• [What you are asked to do]: Which lines in the records below contain the word "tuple"? Copy each one out.

• [Entries shown]:
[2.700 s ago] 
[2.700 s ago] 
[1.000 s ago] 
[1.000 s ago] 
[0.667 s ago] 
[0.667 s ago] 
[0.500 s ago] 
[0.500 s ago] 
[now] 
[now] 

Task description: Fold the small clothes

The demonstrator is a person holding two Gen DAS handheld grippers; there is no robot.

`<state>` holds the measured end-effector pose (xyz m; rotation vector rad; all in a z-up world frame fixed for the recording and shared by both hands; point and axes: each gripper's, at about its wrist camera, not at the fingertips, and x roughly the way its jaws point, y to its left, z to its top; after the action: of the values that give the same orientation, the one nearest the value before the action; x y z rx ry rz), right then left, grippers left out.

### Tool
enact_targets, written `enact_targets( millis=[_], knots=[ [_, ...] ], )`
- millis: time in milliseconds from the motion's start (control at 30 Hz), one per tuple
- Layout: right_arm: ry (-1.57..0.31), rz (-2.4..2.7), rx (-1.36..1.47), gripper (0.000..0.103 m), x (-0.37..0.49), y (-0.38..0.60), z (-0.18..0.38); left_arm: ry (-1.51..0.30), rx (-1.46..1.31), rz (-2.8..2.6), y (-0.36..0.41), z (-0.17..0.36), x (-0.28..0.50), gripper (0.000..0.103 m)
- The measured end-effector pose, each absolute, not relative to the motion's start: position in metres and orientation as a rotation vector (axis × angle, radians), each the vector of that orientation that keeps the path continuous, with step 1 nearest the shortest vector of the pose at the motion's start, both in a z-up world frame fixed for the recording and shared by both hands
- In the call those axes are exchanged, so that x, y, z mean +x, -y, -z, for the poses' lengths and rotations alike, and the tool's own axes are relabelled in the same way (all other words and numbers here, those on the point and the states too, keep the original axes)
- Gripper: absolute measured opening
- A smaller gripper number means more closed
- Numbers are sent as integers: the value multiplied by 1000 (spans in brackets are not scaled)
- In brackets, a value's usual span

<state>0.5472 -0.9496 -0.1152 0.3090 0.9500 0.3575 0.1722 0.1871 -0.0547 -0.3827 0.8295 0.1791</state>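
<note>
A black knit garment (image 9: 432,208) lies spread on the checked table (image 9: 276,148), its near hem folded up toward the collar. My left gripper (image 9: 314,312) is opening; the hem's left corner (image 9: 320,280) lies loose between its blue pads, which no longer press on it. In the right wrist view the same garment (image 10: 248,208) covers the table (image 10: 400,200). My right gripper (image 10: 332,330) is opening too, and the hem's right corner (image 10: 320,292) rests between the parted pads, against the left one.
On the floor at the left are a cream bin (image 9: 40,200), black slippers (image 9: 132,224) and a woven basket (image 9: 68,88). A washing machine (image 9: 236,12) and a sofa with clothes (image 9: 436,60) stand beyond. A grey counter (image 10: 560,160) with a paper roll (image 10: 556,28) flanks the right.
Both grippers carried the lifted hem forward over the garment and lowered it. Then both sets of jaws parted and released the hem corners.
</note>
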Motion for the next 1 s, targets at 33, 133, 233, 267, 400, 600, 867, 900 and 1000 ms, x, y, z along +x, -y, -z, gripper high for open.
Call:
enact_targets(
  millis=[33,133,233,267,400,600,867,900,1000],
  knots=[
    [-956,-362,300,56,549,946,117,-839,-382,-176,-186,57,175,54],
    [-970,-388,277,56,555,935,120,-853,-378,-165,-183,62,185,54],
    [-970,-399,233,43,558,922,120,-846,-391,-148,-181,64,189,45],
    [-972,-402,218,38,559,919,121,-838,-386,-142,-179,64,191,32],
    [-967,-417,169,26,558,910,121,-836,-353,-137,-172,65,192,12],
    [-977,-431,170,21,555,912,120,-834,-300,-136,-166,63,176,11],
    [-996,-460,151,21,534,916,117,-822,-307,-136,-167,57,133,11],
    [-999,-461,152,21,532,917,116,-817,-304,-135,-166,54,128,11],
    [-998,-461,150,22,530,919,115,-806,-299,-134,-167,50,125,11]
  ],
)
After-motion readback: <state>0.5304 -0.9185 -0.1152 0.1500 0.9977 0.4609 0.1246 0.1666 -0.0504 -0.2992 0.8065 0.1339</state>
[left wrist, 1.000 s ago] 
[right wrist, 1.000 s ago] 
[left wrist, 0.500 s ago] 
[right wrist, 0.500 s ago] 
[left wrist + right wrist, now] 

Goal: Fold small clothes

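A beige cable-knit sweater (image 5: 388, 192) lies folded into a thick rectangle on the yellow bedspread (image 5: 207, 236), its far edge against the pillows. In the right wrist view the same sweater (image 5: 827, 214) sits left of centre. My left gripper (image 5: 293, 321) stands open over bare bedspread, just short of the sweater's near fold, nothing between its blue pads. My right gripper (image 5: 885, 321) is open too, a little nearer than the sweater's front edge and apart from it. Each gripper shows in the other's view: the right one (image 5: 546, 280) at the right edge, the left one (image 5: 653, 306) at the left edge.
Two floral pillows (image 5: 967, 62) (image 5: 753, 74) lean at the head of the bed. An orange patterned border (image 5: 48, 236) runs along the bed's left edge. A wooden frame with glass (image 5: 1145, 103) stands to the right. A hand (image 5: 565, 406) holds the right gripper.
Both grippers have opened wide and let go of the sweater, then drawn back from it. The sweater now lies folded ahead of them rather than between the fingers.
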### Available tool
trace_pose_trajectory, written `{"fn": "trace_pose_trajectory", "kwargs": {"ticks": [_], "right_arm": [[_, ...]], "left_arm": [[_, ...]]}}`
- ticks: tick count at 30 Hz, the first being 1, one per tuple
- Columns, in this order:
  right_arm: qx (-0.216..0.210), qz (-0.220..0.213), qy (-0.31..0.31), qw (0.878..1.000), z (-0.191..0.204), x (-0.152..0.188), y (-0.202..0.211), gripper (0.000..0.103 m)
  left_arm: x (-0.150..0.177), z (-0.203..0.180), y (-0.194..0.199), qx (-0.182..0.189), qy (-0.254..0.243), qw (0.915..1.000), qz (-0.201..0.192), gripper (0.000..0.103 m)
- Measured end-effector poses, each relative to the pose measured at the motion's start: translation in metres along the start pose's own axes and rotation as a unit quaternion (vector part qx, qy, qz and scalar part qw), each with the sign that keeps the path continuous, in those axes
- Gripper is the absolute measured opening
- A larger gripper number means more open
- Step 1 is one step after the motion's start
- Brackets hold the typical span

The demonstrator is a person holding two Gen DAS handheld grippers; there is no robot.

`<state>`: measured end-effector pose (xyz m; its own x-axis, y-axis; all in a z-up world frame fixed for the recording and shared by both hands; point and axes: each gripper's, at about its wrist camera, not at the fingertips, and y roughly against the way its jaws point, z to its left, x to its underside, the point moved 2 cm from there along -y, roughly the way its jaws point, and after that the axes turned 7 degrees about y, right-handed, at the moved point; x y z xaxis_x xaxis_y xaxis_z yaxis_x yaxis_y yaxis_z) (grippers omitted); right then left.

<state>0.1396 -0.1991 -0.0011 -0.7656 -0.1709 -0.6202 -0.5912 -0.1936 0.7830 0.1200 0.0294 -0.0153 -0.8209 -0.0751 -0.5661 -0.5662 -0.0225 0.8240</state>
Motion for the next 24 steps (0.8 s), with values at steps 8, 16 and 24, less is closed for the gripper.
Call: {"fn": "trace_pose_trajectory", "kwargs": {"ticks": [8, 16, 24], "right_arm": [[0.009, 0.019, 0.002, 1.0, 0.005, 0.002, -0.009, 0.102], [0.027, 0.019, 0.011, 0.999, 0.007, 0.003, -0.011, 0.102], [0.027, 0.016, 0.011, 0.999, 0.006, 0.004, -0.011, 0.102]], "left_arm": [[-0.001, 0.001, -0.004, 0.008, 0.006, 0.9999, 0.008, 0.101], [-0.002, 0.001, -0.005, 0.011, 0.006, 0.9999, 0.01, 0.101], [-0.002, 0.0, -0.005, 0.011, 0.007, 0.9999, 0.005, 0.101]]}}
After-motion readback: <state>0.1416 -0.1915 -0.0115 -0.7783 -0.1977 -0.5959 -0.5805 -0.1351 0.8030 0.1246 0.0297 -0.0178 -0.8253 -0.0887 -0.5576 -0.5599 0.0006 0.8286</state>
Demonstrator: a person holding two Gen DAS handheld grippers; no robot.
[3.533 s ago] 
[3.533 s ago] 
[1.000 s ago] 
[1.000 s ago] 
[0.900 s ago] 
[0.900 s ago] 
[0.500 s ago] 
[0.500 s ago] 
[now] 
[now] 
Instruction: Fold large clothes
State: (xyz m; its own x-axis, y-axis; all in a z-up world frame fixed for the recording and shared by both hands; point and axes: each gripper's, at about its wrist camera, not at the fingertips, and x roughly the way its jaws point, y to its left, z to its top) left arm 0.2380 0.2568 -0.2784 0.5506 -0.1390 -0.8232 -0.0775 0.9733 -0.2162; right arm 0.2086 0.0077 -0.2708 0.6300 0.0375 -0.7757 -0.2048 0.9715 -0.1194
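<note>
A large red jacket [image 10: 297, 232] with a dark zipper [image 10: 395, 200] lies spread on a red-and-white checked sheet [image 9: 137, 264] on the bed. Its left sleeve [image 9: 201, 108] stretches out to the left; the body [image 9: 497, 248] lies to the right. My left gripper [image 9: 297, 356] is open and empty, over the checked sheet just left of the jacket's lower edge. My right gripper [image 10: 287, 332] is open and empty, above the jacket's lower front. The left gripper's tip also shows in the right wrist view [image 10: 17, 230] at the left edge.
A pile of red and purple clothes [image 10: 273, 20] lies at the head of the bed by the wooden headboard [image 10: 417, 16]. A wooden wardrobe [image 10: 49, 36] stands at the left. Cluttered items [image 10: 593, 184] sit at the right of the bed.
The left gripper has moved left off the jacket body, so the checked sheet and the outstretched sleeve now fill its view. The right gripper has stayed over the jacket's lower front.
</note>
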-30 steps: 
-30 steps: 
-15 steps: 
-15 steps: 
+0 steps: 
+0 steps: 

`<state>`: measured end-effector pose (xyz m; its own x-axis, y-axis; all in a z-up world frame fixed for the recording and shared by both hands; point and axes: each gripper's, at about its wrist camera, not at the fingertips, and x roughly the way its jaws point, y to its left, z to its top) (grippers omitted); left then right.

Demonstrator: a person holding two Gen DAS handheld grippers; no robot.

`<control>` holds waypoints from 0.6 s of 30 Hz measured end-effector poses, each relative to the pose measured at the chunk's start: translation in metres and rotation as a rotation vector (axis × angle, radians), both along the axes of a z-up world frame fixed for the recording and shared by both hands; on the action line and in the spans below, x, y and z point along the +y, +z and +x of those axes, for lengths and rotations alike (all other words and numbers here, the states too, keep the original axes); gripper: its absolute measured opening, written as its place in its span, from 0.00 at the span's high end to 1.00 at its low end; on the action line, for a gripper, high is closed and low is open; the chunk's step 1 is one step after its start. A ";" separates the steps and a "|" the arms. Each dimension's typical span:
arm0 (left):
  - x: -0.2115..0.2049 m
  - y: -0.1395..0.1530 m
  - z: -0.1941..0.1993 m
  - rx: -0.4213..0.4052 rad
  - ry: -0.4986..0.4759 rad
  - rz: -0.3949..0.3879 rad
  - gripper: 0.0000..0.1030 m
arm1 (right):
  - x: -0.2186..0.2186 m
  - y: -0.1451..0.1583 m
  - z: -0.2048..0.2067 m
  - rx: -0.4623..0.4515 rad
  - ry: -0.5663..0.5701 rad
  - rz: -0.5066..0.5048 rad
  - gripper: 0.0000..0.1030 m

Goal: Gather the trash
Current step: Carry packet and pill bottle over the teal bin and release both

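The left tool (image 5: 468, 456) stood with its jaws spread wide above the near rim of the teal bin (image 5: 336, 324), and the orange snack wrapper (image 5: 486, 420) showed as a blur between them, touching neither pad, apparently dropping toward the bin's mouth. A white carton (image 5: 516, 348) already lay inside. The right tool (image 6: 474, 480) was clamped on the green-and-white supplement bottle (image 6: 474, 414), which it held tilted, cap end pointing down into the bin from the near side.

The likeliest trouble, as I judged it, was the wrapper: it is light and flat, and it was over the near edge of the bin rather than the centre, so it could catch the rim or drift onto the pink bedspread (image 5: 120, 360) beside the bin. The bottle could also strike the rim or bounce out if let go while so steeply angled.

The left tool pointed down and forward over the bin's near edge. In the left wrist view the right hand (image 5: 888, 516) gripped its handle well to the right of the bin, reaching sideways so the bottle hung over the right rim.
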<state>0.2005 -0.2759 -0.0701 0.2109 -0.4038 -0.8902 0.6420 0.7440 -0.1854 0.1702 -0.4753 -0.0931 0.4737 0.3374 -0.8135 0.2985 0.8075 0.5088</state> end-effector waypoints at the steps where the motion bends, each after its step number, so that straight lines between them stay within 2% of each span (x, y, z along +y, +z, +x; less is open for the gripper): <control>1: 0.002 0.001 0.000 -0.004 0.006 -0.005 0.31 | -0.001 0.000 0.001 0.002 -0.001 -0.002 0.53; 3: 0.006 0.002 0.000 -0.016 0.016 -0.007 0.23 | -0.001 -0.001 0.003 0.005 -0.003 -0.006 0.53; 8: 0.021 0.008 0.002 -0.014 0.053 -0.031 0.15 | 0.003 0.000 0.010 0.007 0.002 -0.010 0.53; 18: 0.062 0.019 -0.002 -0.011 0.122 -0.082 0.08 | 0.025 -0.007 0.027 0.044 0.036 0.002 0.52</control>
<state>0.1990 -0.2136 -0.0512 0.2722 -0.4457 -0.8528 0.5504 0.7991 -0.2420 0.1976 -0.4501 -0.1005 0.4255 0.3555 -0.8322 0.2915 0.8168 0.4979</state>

• [Solution for this problem]:
- millis: time in milliseconds from the motion's start (control at 30 Hz), one per tuple
- ticks: tick count at 30 Hz, the first being 1, one per tuple

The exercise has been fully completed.